Why fast, high-quality solutions matter for large-scale MIPs

A MIP is part of a class of NP-hard problems, meaning that no known algorithm can solve all such problems quickly in the worst case. However, despite their NP-hardness, commercial MIP solvers routinely deliver optimal solutions for many large instances. 

But certain problems remain intractable or require prolonged computation times. Given that MIP models real-world problems and often maps directly to operational costs, it has been a longstanding goal—dating back to the mid-20th century—to develop algorithms capable of efficiently solving increasingly large and complex instances. Significant theoretical and computational breakthroughs have been made since then, including the branch and bound algorithm, cutting planes, primal heuristics like the feasibility pump, and, more recently, parallel processing. 

Real-world problems are typically dynamic, with inputs that change over time. This requires solvers to use iterative and incremental approaches, making speed essential at every step.  Time-critical MIPs include flexible job-shop scheduling and variants, lot sizing, and airline or railway crew scheduling. Consequently, in cuOpt, significant effort has been dedicated to developing primal heuristics for the discovery of high-quality solutions within a brief timeframe— often faster than any other open-source solver.

How to get high-quality feasible solutions for MIPs

One of the most successful primal heuristics to date is the feasibility pump (FP), with new papers based on the idea emerging every year. The main idea is relatively simple: iterate between projections onto the feasible region and rounding variables that remain fractional using domain propagation. 

We  started by improving the existing algorithms to maximize GPU performance and address two main bottlenecks of the FP algorithm:

  1.  The projection is modeled as a Linear Programming problem.
  2.  Domain Propagation after the projection 

We observed that the precision of the projection in the FP algorithm isn’t that important, as we obtained similar results even with lower precision. This gave us the idea that a first-order method could be used instead of the simplex algorithm, and fortunately, the PDLP(Primal-Dual hybrid gradient)  was already implemented in the cuOpt framework. 
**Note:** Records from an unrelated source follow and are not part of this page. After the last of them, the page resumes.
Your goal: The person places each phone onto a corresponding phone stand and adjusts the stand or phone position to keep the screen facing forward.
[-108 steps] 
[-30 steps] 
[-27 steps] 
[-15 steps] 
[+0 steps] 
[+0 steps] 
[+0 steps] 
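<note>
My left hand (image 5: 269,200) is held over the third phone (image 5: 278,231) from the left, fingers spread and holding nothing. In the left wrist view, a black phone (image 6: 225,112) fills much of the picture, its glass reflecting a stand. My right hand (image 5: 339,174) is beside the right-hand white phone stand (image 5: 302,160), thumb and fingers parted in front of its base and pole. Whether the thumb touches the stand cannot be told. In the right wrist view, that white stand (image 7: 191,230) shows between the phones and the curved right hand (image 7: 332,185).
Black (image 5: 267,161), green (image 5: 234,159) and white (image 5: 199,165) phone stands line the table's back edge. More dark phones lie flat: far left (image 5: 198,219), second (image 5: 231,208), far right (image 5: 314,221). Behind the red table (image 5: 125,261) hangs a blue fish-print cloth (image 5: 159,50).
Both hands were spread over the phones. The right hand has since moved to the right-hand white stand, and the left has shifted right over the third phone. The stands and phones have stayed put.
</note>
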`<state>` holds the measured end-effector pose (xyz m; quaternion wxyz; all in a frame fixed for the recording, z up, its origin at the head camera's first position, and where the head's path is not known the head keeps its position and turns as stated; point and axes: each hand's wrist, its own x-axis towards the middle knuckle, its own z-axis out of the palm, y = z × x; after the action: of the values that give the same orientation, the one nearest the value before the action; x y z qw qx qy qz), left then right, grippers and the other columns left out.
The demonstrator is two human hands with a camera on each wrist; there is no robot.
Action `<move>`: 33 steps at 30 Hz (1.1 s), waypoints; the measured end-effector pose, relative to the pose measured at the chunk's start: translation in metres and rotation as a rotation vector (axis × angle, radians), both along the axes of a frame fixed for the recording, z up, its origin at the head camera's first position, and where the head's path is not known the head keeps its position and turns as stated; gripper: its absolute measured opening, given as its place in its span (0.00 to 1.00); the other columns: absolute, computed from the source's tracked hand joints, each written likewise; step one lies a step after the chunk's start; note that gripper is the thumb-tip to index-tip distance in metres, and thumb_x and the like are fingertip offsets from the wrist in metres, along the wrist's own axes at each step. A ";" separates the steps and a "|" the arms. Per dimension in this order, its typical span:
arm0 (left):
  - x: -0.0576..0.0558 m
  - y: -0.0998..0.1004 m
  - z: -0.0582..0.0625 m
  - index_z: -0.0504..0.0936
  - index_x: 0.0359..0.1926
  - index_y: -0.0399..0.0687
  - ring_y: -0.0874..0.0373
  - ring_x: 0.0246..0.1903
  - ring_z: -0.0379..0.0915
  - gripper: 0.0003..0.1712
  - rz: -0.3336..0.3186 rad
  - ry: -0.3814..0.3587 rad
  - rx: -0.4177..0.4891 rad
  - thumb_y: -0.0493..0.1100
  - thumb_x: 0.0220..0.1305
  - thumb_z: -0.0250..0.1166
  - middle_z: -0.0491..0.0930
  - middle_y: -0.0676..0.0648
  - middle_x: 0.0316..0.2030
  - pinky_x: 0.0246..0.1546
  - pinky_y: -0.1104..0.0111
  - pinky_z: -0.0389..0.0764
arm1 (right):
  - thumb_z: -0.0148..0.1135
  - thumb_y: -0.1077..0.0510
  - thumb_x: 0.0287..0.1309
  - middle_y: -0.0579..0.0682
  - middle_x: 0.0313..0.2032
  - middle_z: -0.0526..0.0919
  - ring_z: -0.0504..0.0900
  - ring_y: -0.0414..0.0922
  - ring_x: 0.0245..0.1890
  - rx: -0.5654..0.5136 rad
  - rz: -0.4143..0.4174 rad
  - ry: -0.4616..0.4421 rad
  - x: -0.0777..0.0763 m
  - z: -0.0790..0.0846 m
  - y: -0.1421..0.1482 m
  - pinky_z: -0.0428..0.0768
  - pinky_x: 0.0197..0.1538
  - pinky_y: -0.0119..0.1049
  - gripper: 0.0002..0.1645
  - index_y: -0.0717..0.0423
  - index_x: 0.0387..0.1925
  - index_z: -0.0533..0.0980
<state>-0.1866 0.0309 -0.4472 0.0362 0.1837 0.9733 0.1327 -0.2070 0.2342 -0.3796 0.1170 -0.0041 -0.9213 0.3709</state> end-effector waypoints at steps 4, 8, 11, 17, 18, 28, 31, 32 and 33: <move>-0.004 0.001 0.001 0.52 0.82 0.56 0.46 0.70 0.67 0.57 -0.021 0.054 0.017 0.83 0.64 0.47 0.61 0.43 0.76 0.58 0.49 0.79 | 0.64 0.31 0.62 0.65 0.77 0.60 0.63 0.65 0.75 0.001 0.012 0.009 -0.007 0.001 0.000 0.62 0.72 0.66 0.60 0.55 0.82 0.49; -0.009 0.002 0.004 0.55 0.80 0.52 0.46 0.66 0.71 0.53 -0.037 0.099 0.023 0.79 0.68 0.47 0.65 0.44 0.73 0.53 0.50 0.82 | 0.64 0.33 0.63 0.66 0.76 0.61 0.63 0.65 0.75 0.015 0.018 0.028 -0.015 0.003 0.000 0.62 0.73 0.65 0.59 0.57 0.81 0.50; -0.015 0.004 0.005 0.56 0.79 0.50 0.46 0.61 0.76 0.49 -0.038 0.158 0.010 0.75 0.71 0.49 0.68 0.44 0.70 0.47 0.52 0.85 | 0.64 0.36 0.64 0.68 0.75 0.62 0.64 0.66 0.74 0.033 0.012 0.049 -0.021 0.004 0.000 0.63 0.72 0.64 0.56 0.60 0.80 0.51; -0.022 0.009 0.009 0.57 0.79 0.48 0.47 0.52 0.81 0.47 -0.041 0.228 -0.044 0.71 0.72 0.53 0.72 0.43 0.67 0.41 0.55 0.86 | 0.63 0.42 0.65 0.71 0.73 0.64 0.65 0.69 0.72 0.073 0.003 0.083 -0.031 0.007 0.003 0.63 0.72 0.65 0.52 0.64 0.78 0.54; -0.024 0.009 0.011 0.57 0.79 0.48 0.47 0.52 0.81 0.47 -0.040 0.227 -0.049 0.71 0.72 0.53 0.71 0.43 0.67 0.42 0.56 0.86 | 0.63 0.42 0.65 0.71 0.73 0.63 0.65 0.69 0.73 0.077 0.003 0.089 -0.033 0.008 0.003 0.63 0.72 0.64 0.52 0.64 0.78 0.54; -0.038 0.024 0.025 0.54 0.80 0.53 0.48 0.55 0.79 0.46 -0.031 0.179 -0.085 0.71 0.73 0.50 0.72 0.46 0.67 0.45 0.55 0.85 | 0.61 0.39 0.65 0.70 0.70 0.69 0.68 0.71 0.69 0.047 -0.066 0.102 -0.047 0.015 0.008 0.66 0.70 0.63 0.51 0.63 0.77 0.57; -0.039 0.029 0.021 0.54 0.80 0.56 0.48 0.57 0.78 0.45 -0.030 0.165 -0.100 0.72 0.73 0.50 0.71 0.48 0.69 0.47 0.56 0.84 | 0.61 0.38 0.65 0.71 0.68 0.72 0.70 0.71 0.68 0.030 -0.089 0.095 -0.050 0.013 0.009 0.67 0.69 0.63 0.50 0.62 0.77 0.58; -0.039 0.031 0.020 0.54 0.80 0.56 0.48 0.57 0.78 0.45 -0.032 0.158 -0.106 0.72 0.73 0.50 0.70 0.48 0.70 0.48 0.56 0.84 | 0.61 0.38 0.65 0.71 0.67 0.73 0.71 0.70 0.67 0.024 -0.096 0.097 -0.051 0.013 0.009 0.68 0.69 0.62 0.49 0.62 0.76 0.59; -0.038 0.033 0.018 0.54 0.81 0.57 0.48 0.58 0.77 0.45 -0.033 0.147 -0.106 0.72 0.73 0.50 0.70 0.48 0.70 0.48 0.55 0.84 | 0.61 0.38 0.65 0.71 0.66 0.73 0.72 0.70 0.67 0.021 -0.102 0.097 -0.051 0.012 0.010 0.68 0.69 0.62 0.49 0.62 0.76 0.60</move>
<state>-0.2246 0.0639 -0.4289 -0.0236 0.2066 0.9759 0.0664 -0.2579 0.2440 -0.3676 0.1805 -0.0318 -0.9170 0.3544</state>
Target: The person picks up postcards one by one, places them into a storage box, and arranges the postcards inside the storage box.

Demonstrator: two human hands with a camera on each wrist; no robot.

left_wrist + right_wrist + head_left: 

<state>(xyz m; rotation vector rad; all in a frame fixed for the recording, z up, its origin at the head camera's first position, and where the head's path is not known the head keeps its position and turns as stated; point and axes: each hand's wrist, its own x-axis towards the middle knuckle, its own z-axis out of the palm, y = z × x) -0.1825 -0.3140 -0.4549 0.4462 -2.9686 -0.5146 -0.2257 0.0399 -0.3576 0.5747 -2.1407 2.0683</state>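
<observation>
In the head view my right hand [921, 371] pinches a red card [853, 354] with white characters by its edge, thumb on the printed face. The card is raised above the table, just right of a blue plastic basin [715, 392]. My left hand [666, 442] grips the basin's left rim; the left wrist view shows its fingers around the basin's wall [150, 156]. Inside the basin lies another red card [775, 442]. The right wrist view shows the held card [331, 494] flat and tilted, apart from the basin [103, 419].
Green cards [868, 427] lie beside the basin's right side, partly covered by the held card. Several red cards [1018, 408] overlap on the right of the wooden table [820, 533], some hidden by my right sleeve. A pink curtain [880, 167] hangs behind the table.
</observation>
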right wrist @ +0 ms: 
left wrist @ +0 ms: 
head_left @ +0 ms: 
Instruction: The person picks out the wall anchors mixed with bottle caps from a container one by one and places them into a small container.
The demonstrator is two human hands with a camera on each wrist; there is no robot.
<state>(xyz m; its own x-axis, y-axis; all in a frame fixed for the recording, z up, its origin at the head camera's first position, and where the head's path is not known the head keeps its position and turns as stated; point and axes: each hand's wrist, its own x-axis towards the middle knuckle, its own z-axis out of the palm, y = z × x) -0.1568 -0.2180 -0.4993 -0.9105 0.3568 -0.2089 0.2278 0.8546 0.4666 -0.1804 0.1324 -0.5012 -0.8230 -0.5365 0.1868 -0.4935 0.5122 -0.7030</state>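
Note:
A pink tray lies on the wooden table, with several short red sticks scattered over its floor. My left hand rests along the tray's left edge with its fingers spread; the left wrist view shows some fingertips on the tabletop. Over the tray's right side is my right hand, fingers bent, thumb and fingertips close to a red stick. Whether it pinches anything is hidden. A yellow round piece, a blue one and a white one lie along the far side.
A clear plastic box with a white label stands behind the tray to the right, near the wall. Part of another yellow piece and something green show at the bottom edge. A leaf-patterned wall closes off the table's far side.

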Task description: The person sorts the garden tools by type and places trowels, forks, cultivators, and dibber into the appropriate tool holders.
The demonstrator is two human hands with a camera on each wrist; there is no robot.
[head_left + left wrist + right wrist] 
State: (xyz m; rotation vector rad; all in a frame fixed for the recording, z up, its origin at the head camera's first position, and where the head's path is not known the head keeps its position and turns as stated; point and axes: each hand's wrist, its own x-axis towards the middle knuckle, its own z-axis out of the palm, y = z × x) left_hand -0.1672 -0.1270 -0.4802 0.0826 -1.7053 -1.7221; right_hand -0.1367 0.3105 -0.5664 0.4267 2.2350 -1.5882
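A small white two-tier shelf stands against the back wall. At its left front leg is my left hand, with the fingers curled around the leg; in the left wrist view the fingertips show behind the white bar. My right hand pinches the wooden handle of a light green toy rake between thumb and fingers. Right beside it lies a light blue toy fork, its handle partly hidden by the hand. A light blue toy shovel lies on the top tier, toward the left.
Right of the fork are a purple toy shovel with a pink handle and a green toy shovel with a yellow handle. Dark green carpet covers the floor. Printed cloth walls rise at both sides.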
We warm-start the PDLP algorithm with the primal and dual solutions of the previous projection. Using PDLP in the FP, as well as at the root node, enabled us to iterate much faster and solve larger problems more effectively. To tackle the second bottleneck, we implemented a GPU version of the domain propagation algorithm with significant improvements, such as bulk rounding and dynamic variable ranking. After removing these bottlenecks, our focus shifted to removing cycling within FP. 

Cycling is the problem of repeating steps, and is usually solved by introducing randomness to explore different regions of the search space. Instead, we opted for using the Local-MIP algorithm to break the cycle and, at the same time, improve the objective. To do it efficiently,  Local-MIP was implemented on the GPU, outperforming the standard CPU version. 

We also added the objective cutoff at every iteration and found a new best-feasible solution. We’ve published a paper detailing this. 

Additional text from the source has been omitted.